REQUIRED ACTION
Please transcribe every entry below exactly, without including the pictures.

---------- EXTRACTED ENTRIES ----------

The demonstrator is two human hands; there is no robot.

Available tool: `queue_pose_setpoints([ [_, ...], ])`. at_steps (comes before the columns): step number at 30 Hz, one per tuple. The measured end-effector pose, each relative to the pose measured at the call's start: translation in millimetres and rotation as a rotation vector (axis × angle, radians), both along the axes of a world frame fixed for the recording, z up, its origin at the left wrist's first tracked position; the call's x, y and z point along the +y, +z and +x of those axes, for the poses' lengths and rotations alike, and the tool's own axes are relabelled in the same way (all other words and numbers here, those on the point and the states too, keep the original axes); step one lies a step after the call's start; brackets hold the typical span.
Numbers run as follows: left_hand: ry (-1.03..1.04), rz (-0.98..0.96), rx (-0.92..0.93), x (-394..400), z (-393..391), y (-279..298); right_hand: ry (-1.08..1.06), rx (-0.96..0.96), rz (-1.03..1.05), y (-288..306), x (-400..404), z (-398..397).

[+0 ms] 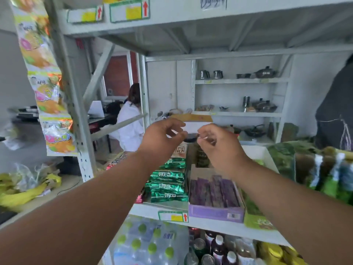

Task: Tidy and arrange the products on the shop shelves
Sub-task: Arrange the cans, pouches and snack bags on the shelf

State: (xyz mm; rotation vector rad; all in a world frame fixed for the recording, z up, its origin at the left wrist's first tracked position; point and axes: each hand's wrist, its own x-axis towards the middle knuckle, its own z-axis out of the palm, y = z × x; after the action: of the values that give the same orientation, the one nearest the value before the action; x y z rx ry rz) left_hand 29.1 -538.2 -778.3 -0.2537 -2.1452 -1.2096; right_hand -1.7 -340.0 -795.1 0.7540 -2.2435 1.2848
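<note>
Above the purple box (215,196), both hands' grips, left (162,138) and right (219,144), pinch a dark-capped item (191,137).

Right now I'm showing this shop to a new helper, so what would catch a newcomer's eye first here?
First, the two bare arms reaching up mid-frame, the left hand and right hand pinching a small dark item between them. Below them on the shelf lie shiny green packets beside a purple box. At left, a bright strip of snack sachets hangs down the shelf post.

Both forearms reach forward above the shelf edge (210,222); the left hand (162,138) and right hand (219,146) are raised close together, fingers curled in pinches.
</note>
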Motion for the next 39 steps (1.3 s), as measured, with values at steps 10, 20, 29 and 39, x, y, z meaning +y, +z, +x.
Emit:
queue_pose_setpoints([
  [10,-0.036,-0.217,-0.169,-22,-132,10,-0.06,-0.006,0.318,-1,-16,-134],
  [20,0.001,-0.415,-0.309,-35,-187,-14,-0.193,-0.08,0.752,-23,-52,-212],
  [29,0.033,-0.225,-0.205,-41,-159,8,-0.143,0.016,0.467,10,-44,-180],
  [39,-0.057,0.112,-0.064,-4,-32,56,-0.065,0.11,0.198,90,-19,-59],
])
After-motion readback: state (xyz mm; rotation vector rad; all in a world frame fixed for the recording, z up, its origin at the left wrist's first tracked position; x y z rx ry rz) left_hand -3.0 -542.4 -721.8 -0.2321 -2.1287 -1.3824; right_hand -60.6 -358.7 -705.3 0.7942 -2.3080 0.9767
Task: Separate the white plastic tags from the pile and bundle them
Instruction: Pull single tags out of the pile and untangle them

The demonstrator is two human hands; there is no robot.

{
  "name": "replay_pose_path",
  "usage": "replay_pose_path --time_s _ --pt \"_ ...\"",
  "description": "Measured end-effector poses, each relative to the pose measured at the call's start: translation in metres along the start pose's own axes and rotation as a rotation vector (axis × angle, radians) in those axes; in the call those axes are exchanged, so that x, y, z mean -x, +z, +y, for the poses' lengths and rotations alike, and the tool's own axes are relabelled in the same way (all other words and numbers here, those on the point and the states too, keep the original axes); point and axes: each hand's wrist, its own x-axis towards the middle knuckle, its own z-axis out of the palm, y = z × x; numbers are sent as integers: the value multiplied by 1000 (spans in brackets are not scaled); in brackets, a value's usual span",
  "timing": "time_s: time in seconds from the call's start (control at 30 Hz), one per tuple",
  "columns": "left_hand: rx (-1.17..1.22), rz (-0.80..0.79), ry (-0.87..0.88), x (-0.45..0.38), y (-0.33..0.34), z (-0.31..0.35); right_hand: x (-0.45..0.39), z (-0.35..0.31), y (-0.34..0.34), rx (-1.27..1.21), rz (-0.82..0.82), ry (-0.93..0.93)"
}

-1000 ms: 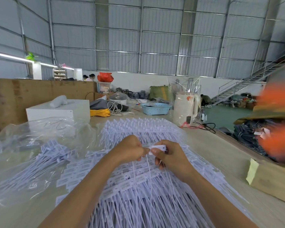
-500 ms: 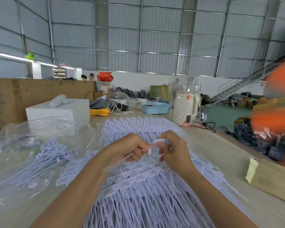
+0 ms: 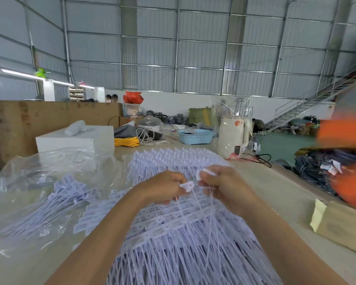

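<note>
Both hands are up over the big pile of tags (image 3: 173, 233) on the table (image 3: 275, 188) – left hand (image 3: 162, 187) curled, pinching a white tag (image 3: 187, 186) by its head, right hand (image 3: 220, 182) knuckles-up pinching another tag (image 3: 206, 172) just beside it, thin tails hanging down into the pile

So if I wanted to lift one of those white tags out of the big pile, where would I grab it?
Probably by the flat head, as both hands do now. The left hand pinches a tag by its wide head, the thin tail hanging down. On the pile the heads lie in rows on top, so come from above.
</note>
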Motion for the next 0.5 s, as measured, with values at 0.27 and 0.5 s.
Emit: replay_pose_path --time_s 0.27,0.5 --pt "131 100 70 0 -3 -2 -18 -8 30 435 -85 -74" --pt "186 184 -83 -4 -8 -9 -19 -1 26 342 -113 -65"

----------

EXERCISE ANSWER
The demonstrator is two human hands; there is no robot.

Available tool: `queue_pose_setpoints([ [_, ...], ])`. at_steps (comes before the columns): step number at 30 Hz, one per tuple. The measured end-effector pose, each relative to the pose measured at the call's start: translation in millimetres and rotation as a rotation vector (axis × angle, radians), both along the axes of a world frame fixed for the recording, z up, its origin at the left wrist's first tracked position; the call's x, y and z point along the +y, +z and +x of those axes, for the poses' lengths and rotations alike, and the tool's own axes are relabelled in the same way (all other words and numbers here, those on the point and the states too, keep the original axes); step one lies a step after the call's start; brackets hold the typical span.
Numbers run as follows: left_hand: ry (-1.03..1.04), rz (-0.98..0.96), rx (-0.92..0.93), x (-394..400), z (-393..391), y (-279..298); right_hand: ry (-1.08..1.06), rx (-0.96..0.96), rz (-1.03..1.05), y (-288..306), x (-400..404), z (-398..397).

[+0 ms] 

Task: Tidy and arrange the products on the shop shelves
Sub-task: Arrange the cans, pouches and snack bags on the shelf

State: (xyz mm; rotation vector rad; all in a world frame fixed for the recording, z up, its origin at the left wrist's first tracked position; point and axes: each hand's wrist, its own x-axis towards the middle knuckle, its own z-axis out of the palm, y = z × x; after the action: of the values that give the same orientation, the one nearest the value before the action; x y z rx ry rz) left_hand 29.1 -538.2 -778.3 -0.2537 -2.1452 -1.2096; right_hand -1.7 -340.0 -795.1 0.7540 -2.2435 1.2848
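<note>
Above the purple box (215,196), both hands' grips, left (162,138) and right (219,144), pinch a dark-capped item (191,137).

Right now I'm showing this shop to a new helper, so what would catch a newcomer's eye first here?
First, the two bare arms reaching up mid-frame, the left hand and right hand pinching a small dark item between them. Below them on the shelf lie shiny green packets beside a purple box. At left, a bright strip of snack sachets hangs down the shelf post.

Both forearms reach forward above the shelf edge (210,222); the left hand (162,138) and right hand (219,146) are raised close together, fingers curled in pinches.
</note>
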Motion for the next 39 steps (1.3 s), as measured, with values at steps 10, 20, 29 and 39, x, y, z meaning +y, +z, +x.
Emit:
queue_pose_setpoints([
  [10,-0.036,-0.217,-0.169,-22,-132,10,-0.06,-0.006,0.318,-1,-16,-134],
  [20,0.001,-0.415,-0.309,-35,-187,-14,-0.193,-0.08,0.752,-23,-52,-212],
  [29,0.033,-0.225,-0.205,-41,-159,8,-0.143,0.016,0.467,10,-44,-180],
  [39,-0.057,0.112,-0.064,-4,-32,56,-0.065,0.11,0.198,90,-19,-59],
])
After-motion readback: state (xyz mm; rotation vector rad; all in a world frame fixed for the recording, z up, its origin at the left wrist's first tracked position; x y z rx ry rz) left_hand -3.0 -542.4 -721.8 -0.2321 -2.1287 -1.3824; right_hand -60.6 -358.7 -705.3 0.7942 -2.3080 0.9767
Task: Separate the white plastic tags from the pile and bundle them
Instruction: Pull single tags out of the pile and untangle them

The demonstrator is two human hands; there is no robot.

{
  "name": "replay_pose_path",
  "usage": "replay_pose_path --time_s _ --pt \"_ ...\"",
  "description": "Measured end-effector poses, each relative to the pose measured at the call's start: translation in metres along the start pose's own axes and rotation as a rotation vector (axis × angle, radians) in those axes; in the call those axes are exchanged, so that x, y, z mean -x, +z, +y, for the poses' lengths and rotations alike, and the tool's own axes are relabelled in the same way (all other words and numbers here, those on the point and the states too, keep the original axes); point and axes: each hand's wrist, its own x-axis towards the middle knuckle, its own z-axis out of the palm, y = z × x; numbers are sent as integers: the value multiplied by 1000 (spans in brackets are not scaled); in brackets, a value's usual span",
  "timing": "time_s: time in seconds from the call's start (control at 30 Hz), one per tuple",
  "columns": "left_hand: rx (-1.17..1.22), rz (-0.80..0.79), ry (-0.87..0.88), x (-0.45..0.38), y (-0.33..0.34), z (-0.31..0.35); right_hand: x (-0.45..0.39), z (-0.35..0.31), y (-0.34..0.34), rx (-1.27..1.21), rz (-0.82..0.82), ry (-0.93..0.93)"
}

-1000 ms: 
-500 ms: 
+0 ms: 

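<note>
Both hands are up over the big pile of tags (image 3: 173, 233) on the table (image 3: 275, 188) – left hand (image 3: 162, 187) curled, pinching a white tag (image 3: 187, 186) by its head, right hand (image 3: 220, 182) knuckles-up pinching another tag (image 3: 206, 172) just beside it, thin tails hanging down into the pile

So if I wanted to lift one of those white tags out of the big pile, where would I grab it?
Probably by the flat head, as both hands do now. The left hand pinches a tag by its wide head, the thin tail hanging down. On the pile the heads lie in rows on top, so come from above.
</note>
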Motion for the next 0.5 s, as measured, with values at 0.27 and 0.5 s.
Emit: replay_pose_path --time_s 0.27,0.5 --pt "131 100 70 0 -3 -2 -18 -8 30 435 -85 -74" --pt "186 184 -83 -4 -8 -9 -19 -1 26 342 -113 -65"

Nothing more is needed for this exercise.